As you have, the balanced reaction was:

${\text{2Al"(s) + 3"Cl"_2(g) -> 2"AlCl}}_{3} \left(s\right)$

This can be done by looking at the stoichiometric coefficients for the reactants. Since $\text{Al}$ is $2 : 3$ with ${\text{Cl}}_{2}$, there must be $\text{2 atoms Al}$ for every ${\text{3 molecules Cl}}_{2}$.

That means that for every $\text{20 atoms Al}$, you expect to use up...

20 cancel"atoms Al" xx ("3 molecules Cl"_2)/(2 cancel"atoms Al")

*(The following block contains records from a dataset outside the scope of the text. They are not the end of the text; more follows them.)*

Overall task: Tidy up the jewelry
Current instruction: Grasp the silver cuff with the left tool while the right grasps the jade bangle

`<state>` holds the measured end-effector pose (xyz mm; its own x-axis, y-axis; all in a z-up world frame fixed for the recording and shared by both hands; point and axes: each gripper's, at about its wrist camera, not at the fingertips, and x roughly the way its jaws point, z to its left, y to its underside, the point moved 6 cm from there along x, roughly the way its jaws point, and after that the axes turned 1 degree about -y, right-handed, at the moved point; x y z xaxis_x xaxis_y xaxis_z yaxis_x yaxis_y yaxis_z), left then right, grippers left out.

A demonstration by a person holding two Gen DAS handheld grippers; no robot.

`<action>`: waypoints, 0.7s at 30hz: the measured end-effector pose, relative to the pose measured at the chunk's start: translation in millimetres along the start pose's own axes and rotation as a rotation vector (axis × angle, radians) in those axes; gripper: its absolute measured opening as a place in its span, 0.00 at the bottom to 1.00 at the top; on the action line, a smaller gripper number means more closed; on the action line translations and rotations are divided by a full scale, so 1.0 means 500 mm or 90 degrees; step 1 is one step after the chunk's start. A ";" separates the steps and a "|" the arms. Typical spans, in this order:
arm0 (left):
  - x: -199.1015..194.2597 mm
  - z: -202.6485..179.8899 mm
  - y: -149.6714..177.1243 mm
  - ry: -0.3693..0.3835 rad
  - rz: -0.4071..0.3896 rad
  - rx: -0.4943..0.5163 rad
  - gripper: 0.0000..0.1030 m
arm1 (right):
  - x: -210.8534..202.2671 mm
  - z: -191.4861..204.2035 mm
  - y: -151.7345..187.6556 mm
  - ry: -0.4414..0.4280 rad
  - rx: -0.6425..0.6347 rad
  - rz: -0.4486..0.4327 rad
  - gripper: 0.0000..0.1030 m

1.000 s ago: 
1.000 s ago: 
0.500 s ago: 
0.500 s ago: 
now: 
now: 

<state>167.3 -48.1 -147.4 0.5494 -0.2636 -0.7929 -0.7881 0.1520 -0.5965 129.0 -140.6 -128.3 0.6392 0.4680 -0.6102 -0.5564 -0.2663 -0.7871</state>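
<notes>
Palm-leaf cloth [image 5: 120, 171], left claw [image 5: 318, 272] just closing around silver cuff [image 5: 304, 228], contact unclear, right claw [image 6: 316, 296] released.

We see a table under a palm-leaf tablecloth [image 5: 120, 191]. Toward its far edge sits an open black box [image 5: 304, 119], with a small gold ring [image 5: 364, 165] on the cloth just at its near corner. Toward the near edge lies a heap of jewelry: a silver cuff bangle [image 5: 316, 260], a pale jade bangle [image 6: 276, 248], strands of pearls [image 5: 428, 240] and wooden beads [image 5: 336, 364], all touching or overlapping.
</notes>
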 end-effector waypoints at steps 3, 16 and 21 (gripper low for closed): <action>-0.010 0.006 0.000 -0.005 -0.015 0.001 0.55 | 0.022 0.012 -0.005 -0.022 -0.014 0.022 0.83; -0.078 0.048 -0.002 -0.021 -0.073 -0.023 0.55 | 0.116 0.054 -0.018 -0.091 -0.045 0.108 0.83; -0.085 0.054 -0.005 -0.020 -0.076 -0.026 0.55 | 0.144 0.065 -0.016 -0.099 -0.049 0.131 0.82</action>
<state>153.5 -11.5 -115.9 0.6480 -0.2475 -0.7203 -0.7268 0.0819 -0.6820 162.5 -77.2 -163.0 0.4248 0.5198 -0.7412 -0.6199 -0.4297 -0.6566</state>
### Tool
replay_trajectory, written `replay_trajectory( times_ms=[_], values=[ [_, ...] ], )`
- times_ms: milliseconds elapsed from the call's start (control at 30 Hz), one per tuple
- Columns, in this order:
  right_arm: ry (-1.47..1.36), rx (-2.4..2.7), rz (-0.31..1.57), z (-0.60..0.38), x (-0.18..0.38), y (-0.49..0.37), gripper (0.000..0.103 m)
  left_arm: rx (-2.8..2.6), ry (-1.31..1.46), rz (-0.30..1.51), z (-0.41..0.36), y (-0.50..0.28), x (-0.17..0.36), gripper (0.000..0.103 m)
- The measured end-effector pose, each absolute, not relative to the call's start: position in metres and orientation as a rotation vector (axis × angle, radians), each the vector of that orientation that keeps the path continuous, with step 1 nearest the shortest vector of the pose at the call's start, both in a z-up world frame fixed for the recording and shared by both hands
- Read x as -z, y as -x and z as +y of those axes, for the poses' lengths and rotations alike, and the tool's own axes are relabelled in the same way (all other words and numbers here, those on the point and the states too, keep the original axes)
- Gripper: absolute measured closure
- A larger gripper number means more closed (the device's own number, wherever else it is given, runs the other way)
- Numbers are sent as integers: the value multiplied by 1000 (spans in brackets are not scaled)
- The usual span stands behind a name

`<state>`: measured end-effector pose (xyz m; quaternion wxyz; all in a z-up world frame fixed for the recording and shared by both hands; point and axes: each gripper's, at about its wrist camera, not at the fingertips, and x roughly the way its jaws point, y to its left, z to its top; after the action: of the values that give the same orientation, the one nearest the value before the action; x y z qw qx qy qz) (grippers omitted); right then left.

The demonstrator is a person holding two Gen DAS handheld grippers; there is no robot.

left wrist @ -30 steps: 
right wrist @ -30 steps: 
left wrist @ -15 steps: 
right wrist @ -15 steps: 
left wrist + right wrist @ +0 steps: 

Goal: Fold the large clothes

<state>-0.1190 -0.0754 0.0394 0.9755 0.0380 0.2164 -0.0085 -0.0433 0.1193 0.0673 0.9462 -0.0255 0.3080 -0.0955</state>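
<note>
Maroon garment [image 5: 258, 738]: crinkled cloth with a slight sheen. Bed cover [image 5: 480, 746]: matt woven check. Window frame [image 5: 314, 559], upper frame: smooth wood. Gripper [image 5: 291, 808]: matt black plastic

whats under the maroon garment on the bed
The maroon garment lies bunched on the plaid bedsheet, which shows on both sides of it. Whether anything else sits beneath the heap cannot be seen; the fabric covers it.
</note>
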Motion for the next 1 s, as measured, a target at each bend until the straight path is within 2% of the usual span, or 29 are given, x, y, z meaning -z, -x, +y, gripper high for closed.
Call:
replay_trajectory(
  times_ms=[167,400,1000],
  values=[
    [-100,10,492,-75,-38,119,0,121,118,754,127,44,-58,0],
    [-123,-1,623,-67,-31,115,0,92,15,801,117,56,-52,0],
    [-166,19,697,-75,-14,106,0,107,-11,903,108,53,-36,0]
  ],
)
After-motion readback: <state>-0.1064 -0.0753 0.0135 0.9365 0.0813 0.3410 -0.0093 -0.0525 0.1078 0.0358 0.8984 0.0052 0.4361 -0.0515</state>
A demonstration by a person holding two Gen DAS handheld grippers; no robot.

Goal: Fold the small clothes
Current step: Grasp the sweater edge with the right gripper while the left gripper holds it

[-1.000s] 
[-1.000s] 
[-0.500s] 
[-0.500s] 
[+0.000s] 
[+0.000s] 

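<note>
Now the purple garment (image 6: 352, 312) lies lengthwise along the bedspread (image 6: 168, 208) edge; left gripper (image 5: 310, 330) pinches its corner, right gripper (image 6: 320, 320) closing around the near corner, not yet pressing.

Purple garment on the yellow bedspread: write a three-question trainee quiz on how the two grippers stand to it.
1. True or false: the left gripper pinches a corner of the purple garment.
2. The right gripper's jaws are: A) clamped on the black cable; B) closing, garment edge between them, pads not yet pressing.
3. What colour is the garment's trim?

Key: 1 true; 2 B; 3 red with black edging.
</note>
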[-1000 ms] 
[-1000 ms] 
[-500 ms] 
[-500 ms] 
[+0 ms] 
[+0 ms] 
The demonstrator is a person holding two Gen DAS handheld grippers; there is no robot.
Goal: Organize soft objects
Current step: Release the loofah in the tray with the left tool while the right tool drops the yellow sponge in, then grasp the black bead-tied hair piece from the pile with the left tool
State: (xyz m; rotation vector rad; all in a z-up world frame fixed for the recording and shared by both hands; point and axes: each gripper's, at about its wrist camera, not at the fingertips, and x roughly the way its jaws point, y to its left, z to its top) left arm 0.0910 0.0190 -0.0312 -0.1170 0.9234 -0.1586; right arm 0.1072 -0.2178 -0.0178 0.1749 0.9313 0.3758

$= {\text{30 molecules Cl}}_{2}$

But you have ${\text{45 molecules Cl}}_{2}$ available... so ${\text{Cl}}_{2}$ is in excess by

overbrace("45 molecules Cl"_2)^"Available" - overbrace("30 molecules Cl"_2)^"Needed" = overbrace(ul"15 molecules")^"Excess",

and $\text{Al}$ is the limiting reactant. Knowing the amount of ${\text{Cl}}_{2}$ in excess, you will need:

15 cancel("molecules Cl"_2) xx "2 atoms Al"/(3 cancel("molecules Cl"_2))

$=$ $\underline{\textcolor{b l u e}{\text{10 more atoms Al}}}$

to use up all $\text{15 molecules}$ of leftover ${\text{Cl}}_{2}$.